Your goal ▸
Filter the records for lines holding the string "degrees".

(Saved data entries)
######
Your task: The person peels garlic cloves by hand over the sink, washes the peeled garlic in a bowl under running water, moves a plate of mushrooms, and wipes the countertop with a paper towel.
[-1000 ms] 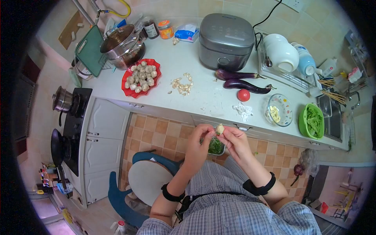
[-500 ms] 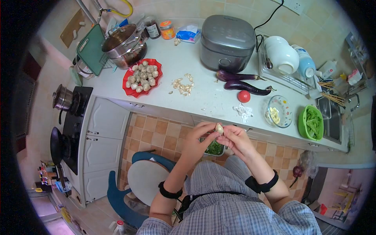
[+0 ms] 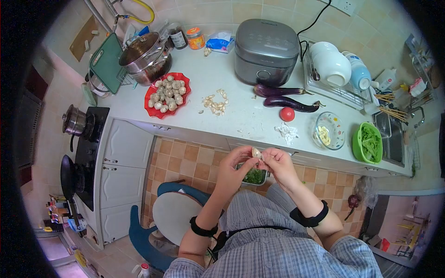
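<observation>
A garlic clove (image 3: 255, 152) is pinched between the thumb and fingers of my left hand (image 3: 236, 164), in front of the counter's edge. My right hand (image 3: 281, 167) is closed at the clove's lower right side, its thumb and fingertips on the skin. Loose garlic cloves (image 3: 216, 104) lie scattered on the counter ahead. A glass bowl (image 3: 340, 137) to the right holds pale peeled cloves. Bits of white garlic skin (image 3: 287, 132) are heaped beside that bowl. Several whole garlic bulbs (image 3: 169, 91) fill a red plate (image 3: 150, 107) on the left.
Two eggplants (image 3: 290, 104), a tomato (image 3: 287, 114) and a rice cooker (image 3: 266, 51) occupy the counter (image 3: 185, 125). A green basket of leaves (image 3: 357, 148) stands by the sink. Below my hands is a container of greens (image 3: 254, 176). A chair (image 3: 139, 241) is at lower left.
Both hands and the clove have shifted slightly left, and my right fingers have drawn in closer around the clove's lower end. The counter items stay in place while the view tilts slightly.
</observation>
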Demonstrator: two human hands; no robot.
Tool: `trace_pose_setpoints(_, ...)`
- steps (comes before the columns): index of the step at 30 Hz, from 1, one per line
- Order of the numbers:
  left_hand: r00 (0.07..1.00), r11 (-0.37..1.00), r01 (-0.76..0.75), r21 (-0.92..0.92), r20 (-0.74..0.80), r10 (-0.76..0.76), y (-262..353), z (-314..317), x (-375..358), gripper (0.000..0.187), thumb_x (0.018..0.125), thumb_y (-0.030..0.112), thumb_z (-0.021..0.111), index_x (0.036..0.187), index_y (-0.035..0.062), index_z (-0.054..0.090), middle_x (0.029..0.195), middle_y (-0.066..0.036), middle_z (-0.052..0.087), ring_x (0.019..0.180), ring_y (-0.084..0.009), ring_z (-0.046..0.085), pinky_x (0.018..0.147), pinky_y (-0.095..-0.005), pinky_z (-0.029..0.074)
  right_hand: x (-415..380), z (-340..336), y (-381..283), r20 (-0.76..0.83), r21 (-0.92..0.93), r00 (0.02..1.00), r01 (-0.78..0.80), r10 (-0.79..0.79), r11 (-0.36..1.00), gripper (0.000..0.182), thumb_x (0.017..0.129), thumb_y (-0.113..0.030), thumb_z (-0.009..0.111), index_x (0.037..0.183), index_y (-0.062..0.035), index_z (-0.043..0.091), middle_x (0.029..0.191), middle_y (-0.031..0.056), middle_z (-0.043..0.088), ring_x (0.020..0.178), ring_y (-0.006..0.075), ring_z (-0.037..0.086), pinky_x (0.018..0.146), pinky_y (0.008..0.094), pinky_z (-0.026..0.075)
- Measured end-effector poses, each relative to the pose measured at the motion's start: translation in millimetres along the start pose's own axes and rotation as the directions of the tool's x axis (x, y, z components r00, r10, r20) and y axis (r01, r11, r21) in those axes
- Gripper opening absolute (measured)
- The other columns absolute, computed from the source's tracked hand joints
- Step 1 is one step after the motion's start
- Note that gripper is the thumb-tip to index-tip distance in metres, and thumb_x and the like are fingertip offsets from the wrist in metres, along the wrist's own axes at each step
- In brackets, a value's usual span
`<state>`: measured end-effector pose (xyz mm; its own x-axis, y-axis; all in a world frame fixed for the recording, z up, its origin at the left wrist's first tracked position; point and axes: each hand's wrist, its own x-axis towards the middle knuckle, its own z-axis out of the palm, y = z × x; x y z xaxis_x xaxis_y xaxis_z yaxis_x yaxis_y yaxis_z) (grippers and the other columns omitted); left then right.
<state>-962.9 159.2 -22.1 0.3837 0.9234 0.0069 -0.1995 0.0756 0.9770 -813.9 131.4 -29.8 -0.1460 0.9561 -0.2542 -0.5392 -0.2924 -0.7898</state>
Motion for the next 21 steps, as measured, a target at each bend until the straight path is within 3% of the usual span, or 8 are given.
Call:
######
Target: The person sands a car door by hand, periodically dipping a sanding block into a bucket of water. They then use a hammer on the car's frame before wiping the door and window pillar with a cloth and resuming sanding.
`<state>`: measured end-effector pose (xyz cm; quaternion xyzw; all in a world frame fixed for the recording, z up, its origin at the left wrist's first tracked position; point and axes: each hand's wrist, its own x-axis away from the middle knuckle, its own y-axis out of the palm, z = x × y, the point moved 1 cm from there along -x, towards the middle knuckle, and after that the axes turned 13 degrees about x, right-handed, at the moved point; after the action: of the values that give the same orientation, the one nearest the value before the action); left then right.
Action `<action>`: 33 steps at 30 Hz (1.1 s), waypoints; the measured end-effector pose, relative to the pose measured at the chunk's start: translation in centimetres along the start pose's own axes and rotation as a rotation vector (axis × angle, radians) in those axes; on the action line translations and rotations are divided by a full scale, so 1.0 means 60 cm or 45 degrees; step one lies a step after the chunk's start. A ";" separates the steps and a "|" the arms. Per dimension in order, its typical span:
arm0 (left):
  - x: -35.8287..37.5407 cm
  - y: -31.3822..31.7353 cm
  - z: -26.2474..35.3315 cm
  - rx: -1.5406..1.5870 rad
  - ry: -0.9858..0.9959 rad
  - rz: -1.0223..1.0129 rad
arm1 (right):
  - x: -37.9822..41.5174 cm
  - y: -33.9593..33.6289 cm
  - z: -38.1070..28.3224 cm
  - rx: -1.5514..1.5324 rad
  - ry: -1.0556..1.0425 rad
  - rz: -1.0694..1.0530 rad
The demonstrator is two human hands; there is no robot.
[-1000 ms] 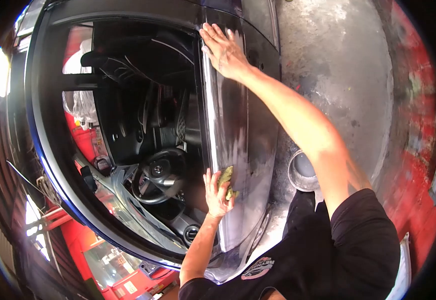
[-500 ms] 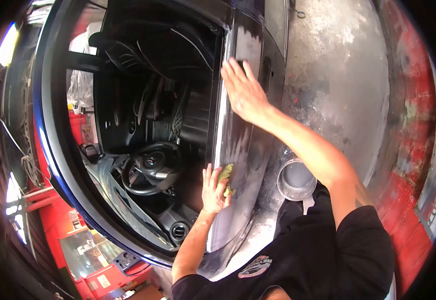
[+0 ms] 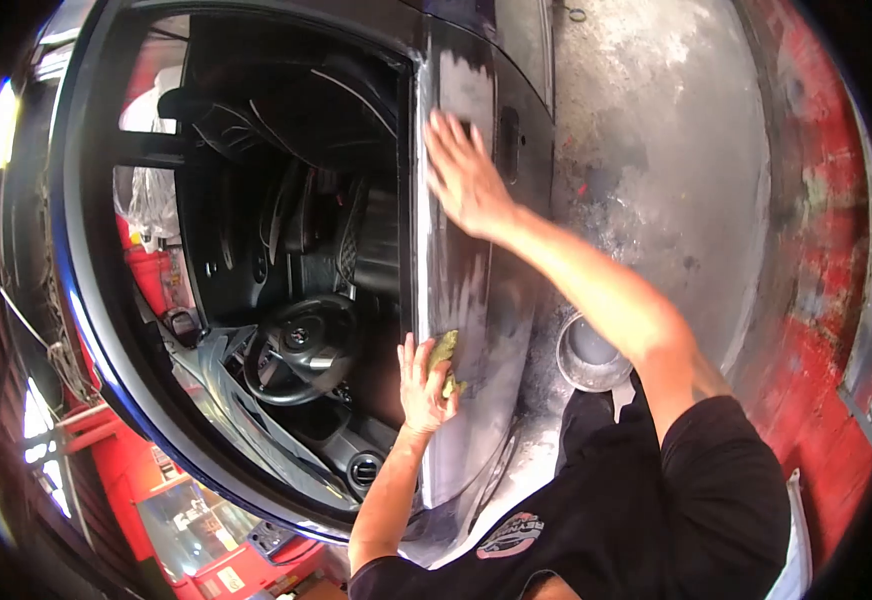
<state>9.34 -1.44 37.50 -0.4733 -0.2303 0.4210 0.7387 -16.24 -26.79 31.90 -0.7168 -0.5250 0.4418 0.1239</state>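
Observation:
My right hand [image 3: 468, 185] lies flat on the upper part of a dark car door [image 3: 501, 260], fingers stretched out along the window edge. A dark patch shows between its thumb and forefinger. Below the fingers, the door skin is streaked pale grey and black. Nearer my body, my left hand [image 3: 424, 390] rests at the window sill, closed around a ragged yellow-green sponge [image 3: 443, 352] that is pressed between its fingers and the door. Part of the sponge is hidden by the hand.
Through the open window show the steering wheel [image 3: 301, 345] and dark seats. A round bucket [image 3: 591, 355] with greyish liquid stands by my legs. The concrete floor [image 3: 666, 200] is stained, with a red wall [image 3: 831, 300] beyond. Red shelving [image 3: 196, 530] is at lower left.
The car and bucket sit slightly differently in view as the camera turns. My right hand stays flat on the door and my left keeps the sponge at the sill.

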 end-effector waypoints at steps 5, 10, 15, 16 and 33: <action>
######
Solution to this exercise ▸
`<state>`: measured end-effector pose (xyz cm; quaternion xyzw; all in a world frame fixed for the recording, z up, its origin at the left wrist's first tracked position; point and axes: each hand's wrist, its own x-axis away from the middle knuckle, its own y-axis out of the palm, z = x × y, the point moved 1 cm from there along -x, towards the middle knuckle, and after that the axes turned 13 degrees about x, right-handed, at the moved point; after the action: of the values that give the same orientation, the one nearest the value before the action); left then right.
Action `<action>`: 33 steps at 30 Hz (1.1 s), waypoints; the measured end-effector pose, relative to the pose measured at the chunk's start: translation in centimetres along the start pose's own axes and rotation as a rotation vector (axis × angle, radians) in those axes; on the action line translations and rotations are divided by a full scale, so 1.0 means 60 cm or 45 degrees; step one lies a step after the chunk's start. A ";" separates the steps and a "|" the arms. Per dimension in order, its typical span:

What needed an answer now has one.